• **EXERCISE INSTRUCTIONS**
Of all the lines in the material, count those containing the string "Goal" and write only the resulting number.

• **DATASET CONTENT**
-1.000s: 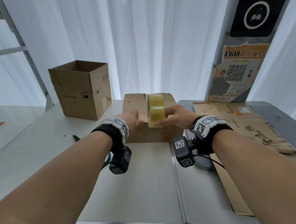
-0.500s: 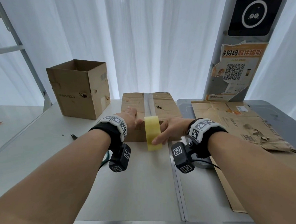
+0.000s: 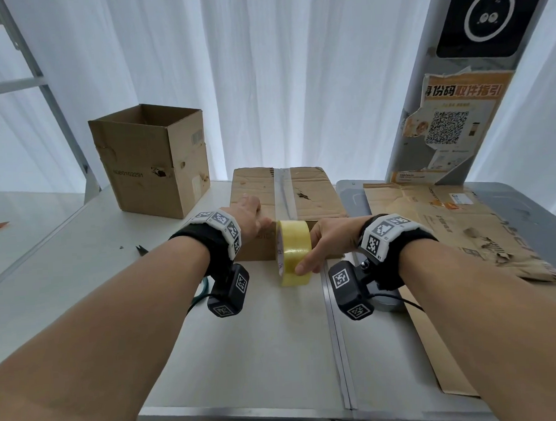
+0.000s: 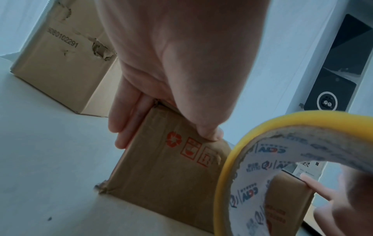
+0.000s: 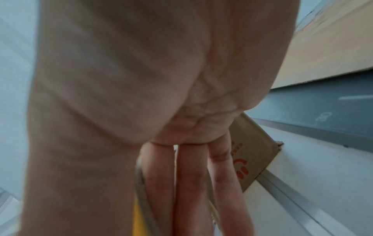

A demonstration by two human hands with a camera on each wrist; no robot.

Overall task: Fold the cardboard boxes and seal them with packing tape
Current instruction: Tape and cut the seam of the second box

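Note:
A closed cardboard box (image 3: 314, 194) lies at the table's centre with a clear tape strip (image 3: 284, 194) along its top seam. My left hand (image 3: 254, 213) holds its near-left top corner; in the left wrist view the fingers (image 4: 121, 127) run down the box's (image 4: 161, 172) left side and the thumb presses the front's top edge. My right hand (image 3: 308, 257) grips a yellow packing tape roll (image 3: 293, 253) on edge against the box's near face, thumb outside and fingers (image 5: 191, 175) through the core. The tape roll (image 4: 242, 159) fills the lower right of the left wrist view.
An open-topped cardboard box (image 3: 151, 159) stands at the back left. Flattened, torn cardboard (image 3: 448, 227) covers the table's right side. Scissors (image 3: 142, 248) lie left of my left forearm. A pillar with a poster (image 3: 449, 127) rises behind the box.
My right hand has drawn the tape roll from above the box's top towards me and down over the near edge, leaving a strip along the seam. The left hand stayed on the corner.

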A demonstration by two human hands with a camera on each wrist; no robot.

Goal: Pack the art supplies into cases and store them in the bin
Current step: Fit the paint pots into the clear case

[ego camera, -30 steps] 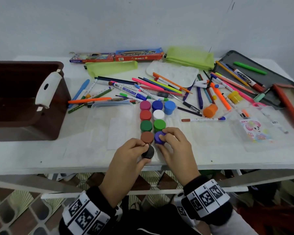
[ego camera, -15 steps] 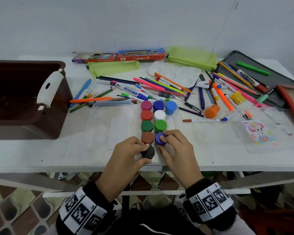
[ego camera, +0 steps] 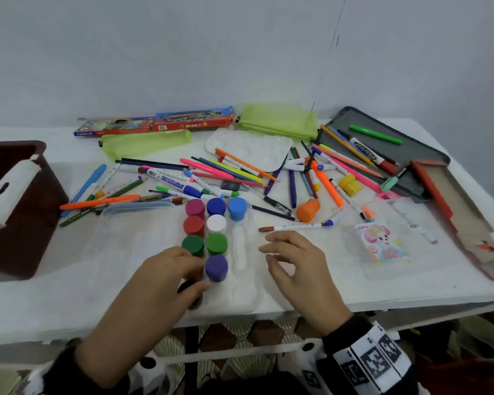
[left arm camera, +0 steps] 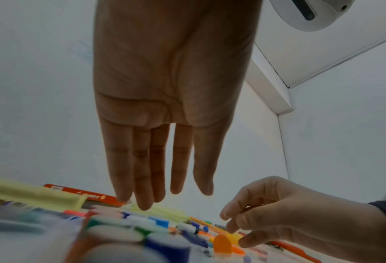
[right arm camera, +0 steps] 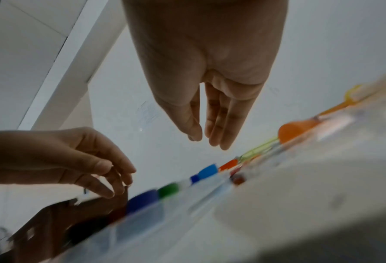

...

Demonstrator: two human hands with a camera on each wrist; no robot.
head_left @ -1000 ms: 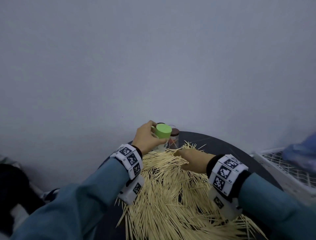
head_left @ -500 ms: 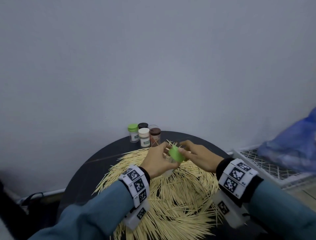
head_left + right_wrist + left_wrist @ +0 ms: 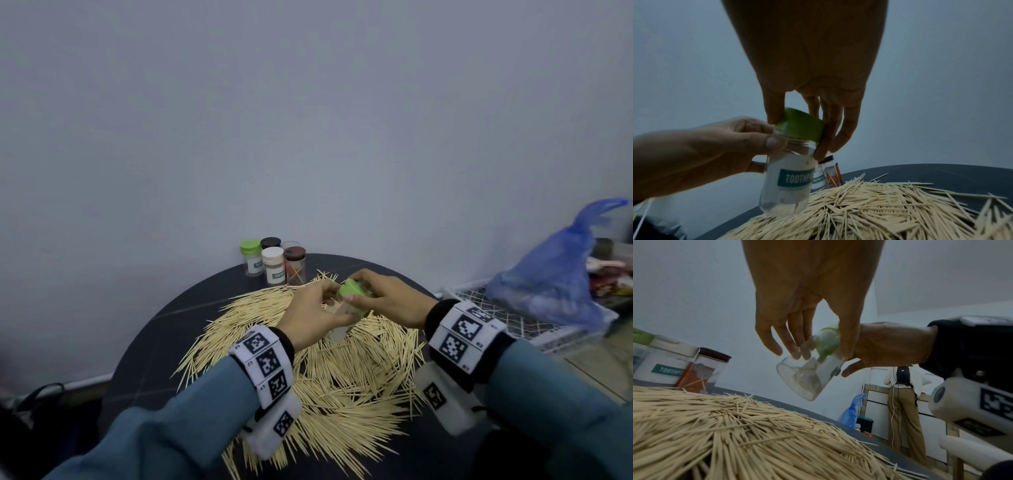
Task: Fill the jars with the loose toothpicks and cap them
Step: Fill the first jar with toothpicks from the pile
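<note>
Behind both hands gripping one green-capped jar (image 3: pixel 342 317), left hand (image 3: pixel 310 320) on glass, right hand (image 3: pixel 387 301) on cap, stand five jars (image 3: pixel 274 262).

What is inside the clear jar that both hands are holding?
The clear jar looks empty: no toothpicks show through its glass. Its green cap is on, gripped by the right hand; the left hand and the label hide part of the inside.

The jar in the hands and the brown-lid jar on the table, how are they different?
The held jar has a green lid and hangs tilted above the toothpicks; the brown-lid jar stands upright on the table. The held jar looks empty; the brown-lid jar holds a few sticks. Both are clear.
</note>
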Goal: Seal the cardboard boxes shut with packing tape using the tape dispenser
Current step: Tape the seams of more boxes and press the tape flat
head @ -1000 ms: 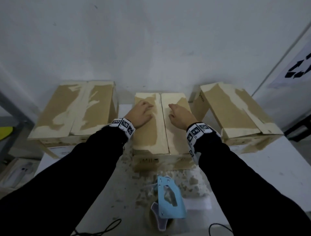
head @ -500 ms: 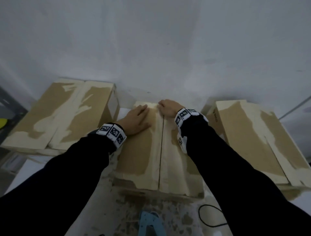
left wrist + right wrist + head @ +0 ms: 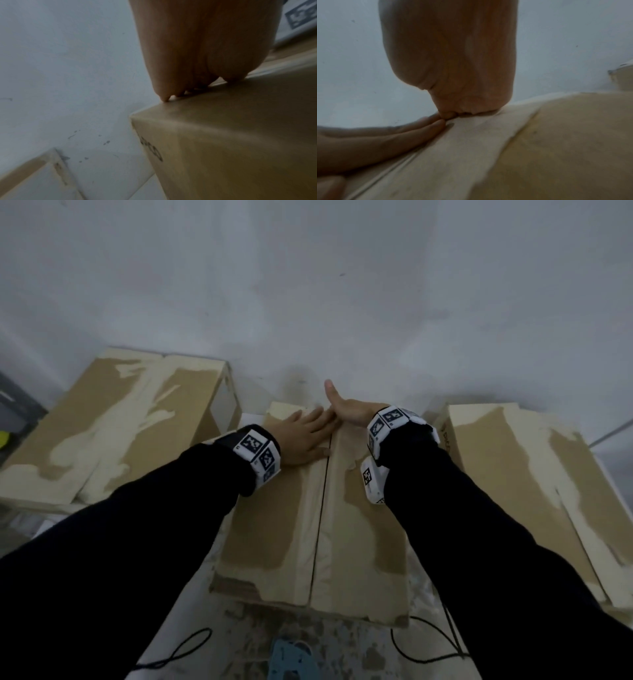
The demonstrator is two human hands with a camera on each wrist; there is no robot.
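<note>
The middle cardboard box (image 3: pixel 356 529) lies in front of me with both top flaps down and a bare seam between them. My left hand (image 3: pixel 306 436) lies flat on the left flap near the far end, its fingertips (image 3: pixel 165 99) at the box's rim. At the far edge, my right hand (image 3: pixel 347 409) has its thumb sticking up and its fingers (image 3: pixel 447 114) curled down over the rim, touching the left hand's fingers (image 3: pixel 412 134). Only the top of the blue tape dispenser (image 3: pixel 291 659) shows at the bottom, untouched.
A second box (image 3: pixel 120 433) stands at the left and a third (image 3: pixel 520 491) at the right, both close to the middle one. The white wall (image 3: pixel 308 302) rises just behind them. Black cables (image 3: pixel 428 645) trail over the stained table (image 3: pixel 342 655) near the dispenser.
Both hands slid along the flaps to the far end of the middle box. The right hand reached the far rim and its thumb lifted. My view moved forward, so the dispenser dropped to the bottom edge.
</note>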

• **SOLUTION TO THIS PROBLEM**
2